大学教員1500人のポストを外国人研究者に置き換えることとあわせて、大学教員の給与を年棒制にするとしています。年棒制とは、国が交付する退職金をなくし、毎年の業績評価で給与額を決めるシステムであり、いっそうの給与削減と過度な競争に大学教員を追い込むものです。そして、「優秀な若手・外国人材のポスト・給与」の財源にしようというのです。

第二は、文科省が「国立大学改革プラン」として全国の国立大学ごとに改革方針を策定し、「世界水準の教育研究」、「全国的な教育研究」、「地域の中核」など3段階の大学群に分化・差別化することです。
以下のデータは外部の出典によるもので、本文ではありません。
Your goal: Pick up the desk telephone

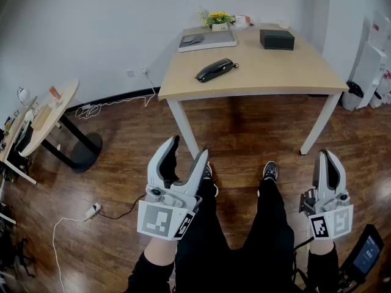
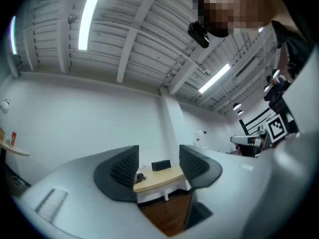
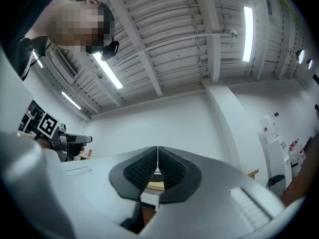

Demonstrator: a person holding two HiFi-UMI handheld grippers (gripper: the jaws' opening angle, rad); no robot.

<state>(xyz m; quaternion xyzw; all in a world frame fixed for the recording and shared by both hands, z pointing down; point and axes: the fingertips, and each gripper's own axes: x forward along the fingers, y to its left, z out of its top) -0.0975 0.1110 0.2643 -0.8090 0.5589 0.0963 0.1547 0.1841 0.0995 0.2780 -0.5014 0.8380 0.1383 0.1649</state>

そのために、文科省は各大学に対して「それぞれの大学の強み、特色を示す」として具体的な目標や組織改革を提示し、その承認を求めています。

こうした押し付けは、大学間の格差をいっそう広げるばかりか、大学の自主性を大きく損ない、各大学の教育研究がもつ多様な役割をゆがめることになります。宮本岳志議員が衆院文科委員会(11月1日)で追及したように、文科大臣が策定する各大学の中期目標については「国立大学法人が作成する原案を最大限尊重する」とした03年の答弁にも反しています。

第三は、こうした政府の意に沿った改革を各大学で推進するために、「学校教育法の改正など、抜本的なガバナンス改革を行う」、「教授会の役割を明確化する」として、「大学運営決定への教授会の関与の排除」を検討していることです。
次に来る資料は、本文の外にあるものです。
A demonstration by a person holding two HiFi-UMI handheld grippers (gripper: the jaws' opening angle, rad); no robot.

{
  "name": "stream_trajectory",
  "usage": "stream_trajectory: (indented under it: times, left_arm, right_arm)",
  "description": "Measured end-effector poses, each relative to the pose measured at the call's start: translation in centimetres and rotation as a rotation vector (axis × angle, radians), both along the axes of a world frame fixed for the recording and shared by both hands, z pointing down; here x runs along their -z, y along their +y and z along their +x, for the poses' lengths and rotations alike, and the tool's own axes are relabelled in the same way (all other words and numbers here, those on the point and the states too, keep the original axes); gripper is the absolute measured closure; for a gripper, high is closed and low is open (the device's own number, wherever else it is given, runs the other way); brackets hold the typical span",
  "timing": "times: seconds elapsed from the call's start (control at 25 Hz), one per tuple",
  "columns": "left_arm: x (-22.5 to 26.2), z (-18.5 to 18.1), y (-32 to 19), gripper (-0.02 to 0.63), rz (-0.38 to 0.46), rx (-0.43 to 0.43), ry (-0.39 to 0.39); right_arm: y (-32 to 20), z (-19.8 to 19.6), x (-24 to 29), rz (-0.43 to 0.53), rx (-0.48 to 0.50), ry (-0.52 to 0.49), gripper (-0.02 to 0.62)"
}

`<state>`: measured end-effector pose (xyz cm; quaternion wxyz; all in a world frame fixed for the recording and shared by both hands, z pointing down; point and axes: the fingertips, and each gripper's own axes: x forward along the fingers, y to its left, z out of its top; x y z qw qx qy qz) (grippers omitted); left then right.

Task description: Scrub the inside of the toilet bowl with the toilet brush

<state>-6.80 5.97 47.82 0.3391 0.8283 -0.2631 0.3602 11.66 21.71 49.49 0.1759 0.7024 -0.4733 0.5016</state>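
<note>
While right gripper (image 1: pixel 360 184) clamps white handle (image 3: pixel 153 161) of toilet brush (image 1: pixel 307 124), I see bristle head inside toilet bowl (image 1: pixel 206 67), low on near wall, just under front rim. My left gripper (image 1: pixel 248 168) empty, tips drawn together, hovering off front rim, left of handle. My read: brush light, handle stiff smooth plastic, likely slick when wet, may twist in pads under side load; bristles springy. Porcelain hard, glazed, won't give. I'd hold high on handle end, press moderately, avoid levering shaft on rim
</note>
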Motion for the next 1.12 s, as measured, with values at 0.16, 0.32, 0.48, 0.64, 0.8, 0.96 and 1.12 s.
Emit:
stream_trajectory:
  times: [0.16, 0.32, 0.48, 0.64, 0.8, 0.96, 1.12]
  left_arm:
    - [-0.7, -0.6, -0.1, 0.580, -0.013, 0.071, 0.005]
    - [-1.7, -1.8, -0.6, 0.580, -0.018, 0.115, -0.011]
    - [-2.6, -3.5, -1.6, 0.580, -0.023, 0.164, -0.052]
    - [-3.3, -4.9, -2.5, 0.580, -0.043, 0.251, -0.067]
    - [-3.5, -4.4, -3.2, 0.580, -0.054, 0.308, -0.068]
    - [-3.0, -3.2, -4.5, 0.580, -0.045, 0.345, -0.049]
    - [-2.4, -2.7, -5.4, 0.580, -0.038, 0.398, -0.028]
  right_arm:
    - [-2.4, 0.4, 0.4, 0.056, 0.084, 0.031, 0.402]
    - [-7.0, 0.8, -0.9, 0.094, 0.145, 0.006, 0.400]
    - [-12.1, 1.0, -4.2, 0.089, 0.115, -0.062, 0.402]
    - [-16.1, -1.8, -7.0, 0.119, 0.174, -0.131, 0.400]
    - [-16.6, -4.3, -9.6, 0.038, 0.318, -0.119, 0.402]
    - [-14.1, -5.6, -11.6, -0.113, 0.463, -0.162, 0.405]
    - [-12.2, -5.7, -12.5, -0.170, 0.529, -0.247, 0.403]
教授会は大学の自治をささえる基本組織です。大学の学長などが教授会の多様な意見を尊重し、その総意にもとづいて運営するからこそ、「学問の府」にふさわしい優れた研究をうみだしてきたのです。教授会の権限を奪い、大学運営から排除するなら、その活力が消えうせ、大学自治は崩壊してしまいます。

わが国の大学は、長年の自民党政治によって、深刻な危機に追い込まれています。雑誌『Nature』の調査では、日本の研究者の「処遇満足度」は先進国で最下位となり、学術論文数も唯一日本だけが減少しています。安倍内閣がねらう大学改革は、こうした危機をいっそう加速させるだけです。

共産党 改革提案

日本共産党は、大学の危機を打開するための「大学改革提案」を10年6月に発表しました。その柱は、①大学の基盤的経費の増額と基礎研究支援の拡充をはかる、②大学の自主性を弱めた国立大学法人制度をみなおし、“自治と民主主義”を保障する、③高等教育の段階的な無償化や若手研究者の採用をひろげる、④大学への公費支出を欧米並みにひきあげるというものです。

この方向へ大学政策を転換してこそ、日本の大学が世界に誇りうる研究と教育を発展させていく最も確かな道が開けます。